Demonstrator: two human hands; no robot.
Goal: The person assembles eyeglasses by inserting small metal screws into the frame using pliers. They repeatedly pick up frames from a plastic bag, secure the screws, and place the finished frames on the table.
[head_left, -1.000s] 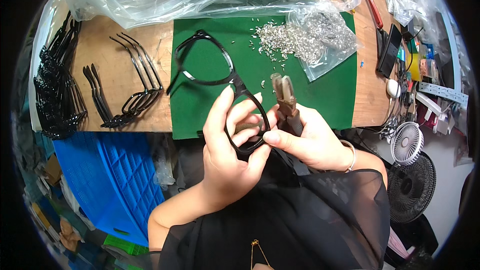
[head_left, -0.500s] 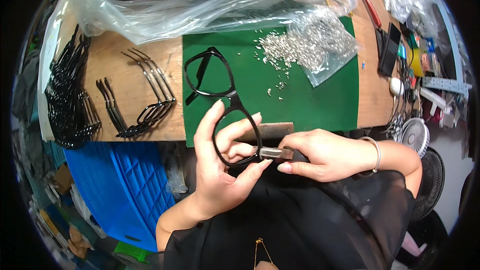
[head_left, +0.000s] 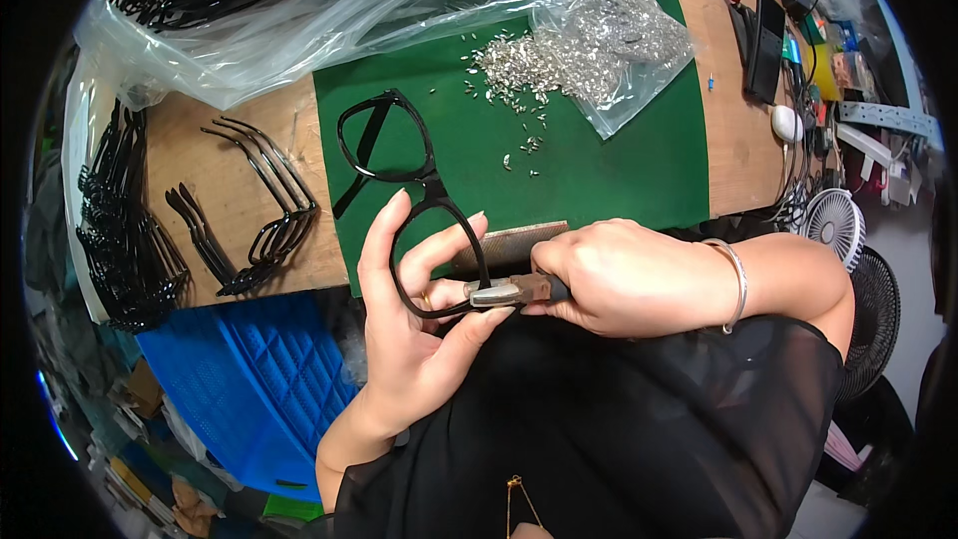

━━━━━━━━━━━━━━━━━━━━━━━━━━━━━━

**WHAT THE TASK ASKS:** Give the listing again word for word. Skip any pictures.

**RESPONSE TO THIS TASK:**
Demonstrator: two human hands; no robot.
Goal: The person assembles eyeglasses by inserting small metal screws into the frame using pliers. They repeatedly pick up frames from a plastic bag, secure the screws, and place the finished frames on the table.
[head_left, -1.000s] 
[head_left, -0.500s] 
[head_left, +0.000s] 

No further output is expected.